As Lauren and I walked into church that morning, we noticed the ushers handing out small objects to people as they entered the sanctuary. They were giving everyone a small chain of about three or four small links. Just to be clear, our pastor had absolutely no idea about our situation. When we called to schedule a meeting earlier in the week, he was unavailable, and we didn’t leave any message to indicate why we wanted to meet with him. That being said, as long as I am alive, I will never forget his opening words that morning.
Instead of the standard “turn and greet your neighbor this morning”, our pastor’s instructions were more precise. He looked across the congregation, and very intentionally told us all to turn to our neighbor, look them in the eye and say to them, “If you have a pulse, you have a purpose.” We turned to each other, and couldn't even get the first word out before tears welled in our eyes. Not just misty eyes, but the kind where you can’t even blink because you're afraid the levee will break and expose the pain and heartbreak just below the surface.

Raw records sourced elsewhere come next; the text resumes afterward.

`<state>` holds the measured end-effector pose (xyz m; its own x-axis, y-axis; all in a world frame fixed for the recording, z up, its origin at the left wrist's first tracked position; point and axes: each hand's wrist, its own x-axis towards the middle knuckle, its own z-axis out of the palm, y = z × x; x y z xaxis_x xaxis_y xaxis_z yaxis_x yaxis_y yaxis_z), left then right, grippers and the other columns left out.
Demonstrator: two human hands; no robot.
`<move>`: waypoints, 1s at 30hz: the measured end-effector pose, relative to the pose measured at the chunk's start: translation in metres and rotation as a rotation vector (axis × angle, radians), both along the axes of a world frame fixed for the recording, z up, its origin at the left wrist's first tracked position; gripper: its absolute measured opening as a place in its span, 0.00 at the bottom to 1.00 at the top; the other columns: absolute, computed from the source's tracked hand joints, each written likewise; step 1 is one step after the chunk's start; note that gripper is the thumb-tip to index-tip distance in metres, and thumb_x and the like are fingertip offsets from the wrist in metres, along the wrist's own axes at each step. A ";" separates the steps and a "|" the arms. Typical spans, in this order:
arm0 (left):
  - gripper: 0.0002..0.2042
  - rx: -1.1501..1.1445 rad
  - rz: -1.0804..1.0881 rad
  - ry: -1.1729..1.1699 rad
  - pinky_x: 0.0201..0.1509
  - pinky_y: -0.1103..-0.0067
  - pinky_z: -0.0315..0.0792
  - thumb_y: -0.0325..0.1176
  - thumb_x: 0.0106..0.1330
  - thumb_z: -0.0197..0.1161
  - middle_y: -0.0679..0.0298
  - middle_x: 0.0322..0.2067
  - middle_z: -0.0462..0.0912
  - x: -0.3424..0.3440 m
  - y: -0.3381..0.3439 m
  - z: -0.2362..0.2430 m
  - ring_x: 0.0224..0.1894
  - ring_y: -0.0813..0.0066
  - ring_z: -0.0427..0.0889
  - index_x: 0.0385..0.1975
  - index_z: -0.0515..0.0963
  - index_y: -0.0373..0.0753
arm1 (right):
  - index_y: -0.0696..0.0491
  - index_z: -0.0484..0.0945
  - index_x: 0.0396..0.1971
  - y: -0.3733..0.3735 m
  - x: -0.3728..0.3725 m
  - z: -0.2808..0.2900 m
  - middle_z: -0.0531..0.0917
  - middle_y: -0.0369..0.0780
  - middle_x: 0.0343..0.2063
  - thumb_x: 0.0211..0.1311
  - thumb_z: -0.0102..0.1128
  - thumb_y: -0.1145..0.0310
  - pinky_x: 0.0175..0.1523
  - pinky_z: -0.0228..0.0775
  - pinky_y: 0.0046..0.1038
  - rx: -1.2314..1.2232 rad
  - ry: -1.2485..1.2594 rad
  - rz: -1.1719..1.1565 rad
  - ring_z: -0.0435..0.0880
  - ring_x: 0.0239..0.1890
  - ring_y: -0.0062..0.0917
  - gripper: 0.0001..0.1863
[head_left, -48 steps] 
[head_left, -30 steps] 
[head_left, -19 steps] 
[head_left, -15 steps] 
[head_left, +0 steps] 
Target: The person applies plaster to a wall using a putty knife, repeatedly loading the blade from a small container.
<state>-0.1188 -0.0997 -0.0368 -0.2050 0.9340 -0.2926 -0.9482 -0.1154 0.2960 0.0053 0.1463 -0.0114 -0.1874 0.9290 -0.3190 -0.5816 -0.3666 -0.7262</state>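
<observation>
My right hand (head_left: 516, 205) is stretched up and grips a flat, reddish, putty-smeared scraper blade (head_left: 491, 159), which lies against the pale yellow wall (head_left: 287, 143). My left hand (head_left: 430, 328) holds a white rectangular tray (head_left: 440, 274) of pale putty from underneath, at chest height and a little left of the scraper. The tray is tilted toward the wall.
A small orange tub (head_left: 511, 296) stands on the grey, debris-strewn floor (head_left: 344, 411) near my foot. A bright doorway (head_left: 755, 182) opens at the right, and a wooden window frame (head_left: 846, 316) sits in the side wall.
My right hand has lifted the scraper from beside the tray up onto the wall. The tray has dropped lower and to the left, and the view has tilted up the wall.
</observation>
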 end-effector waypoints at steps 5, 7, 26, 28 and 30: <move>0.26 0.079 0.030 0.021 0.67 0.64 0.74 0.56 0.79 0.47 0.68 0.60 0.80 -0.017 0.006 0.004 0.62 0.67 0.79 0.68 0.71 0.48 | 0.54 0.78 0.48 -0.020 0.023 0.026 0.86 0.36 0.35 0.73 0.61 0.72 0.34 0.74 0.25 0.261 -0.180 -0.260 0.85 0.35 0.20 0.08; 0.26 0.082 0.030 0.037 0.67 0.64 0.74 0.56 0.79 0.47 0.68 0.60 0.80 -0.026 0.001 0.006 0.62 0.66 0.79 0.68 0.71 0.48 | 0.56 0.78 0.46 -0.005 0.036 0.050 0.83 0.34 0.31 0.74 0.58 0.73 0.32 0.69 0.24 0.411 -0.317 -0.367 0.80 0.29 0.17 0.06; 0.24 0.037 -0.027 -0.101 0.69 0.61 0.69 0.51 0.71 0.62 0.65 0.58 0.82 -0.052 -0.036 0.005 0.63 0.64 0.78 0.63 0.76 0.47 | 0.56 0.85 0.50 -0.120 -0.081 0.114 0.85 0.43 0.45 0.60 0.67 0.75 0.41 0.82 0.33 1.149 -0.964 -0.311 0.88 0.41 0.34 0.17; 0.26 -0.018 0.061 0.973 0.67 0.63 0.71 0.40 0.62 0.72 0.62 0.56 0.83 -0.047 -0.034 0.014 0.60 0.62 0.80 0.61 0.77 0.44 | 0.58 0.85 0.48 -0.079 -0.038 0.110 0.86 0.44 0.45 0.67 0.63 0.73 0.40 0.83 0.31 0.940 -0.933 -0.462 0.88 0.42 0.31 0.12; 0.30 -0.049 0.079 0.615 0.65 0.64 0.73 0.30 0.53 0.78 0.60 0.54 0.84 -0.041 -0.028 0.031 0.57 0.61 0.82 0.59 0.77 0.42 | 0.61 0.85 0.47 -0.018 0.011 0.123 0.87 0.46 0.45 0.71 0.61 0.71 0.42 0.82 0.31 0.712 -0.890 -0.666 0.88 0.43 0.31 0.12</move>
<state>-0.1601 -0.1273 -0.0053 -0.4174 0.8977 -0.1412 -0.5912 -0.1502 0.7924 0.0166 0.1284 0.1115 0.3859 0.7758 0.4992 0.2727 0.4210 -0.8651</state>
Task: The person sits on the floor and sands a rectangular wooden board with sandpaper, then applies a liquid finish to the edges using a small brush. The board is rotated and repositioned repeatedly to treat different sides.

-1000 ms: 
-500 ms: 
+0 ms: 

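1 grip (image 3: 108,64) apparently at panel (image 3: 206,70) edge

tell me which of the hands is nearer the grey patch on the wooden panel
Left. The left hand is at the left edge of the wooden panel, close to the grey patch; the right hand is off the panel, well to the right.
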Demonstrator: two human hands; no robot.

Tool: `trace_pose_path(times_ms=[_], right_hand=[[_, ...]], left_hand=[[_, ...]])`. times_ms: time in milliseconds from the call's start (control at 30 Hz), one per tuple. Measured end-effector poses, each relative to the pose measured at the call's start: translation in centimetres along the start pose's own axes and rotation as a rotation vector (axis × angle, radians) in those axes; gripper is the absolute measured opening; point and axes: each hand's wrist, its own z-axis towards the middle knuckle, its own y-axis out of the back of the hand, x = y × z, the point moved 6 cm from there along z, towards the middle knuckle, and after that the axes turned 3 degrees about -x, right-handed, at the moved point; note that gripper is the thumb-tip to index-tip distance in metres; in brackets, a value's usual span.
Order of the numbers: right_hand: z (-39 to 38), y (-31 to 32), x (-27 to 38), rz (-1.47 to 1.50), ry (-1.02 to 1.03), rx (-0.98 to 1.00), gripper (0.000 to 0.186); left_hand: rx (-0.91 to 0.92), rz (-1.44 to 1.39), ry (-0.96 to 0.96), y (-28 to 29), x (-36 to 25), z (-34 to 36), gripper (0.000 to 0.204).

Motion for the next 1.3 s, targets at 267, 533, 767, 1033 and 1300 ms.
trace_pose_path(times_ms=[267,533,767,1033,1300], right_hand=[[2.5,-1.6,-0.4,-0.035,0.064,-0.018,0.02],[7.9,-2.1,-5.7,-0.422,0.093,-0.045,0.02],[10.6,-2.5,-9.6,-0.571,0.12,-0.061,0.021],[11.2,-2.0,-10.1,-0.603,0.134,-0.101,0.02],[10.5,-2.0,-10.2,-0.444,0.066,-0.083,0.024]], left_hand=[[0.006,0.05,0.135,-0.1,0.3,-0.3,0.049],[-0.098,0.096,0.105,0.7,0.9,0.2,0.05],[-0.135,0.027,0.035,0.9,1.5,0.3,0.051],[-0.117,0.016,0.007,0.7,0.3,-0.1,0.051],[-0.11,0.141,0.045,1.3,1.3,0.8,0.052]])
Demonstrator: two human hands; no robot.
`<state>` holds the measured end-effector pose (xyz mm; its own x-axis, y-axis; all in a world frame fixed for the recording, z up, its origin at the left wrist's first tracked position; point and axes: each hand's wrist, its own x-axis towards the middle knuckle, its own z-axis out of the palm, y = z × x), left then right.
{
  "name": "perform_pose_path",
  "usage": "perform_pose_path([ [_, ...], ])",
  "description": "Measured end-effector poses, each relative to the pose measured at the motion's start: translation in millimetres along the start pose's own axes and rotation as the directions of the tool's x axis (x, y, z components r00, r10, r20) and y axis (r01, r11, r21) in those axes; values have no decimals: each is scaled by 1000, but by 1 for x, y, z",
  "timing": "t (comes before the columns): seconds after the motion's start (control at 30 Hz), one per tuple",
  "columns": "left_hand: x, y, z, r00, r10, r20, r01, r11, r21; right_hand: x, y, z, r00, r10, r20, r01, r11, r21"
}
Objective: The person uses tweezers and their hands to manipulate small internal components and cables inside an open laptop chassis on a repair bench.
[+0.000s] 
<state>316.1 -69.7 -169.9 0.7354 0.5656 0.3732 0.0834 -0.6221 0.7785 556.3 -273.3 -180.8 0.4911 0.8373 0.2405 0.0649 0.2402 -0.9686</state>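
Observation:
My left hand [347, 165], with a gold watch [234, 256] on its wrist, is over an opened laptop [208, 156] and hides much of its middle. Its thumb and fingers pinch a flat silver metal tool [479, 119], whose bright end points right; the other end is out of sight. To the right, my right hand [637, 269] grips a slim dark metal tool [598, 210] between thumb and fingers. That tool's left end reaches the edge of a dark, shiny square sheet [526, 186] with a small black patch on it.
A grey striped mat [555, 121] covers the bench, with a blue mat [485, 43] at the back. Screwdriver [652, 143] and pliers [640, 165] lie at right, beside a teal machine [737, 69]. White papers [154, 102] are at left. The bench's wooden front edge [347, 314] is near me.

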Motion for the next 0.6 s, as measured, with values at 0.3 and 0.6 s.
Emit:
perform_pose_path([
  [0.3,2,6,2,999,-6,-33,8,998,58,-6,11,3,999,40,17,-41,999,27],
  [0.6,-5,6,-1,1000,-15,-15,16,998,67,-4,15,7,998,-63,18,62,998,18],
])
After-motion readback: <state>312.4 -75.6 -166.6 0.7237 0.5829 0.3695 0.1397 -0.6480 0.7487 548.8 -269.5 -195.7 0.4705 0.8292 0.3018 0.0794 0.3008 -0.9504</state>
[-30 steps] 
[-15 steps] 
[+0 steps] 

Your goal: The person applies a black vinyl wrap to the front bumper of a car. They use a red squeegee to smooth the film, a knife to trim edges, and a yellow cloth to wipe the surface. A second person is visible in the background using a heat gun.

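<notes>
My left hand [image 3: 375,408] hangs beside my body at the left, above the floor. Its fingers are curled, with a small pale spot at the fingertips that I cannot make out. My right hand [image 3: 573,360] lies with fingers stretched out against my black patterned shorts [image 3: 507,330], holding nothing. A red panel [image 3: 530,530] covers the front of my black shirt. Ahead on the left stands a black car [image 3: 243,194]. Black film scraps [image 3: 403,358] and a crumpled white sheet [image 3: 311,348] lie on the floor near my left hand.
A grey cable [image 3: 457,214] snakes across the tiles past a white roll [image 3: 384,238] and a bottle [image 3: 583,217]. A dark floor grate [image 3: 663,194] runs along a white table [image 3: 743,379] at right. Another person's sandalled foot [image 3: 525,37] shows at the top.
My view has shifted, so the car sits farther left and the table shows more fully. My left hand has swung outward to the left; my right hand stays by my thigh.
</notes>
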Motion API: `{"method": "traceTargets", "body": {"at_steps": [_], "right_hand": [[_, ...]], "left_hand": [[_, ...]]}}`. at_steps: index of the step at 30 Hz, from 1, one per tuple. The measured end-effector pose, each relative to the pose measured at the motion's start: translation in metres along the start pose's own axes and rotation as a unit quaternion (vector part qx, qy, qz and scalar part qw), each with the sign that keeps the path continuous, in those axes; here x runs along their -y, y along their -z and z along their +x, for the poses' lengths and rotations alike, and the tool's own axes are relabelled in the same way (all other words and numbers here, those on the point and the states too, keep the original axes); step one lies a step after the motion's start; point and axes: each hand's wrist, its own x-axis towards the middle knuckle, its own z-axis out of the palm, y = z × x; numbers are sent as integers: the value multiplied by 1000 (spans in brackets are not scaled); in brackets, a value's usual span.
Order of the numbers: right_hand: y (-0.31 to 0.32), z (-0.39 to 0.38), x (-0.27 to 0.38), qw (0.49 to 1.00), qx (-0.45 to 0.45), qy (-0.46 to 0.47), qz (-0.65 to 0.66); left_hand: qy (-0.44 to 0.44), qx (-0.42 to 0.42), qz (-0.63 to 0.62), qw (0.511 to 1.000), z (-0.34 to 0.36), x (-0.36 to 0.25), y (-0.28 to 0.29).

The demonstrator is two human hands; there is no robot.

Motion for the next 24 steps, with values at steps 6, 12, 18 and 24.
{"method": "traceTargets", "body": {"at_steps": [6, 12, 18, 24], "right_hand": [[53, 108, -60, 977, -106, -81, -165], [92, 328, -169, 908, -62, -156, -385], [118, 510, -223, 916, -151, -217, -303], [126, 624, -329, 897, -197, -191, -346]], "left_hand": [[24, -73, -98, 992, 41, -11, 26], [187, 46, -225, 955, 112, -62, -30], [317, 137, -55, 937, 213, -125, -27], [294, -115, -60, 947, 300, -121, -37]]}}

“If you have a pulse, you have a purpose.” Our pastor went on to talk about how we all have our chains. We all carry our burdens. When Peter was in chains, he used his burden to spread His word to those around him. We didn’t know why we going through the potential loss of our son, but we felt strongly that we were going to share our experience with those around us and maybe it would inspire or encourage someone, somewhere, somehow. I remember Lauren saying that if the doctors were wrong, she would be the first to shout it from the rooftops. Little did she know that just over three months later, it might be time to start climbing.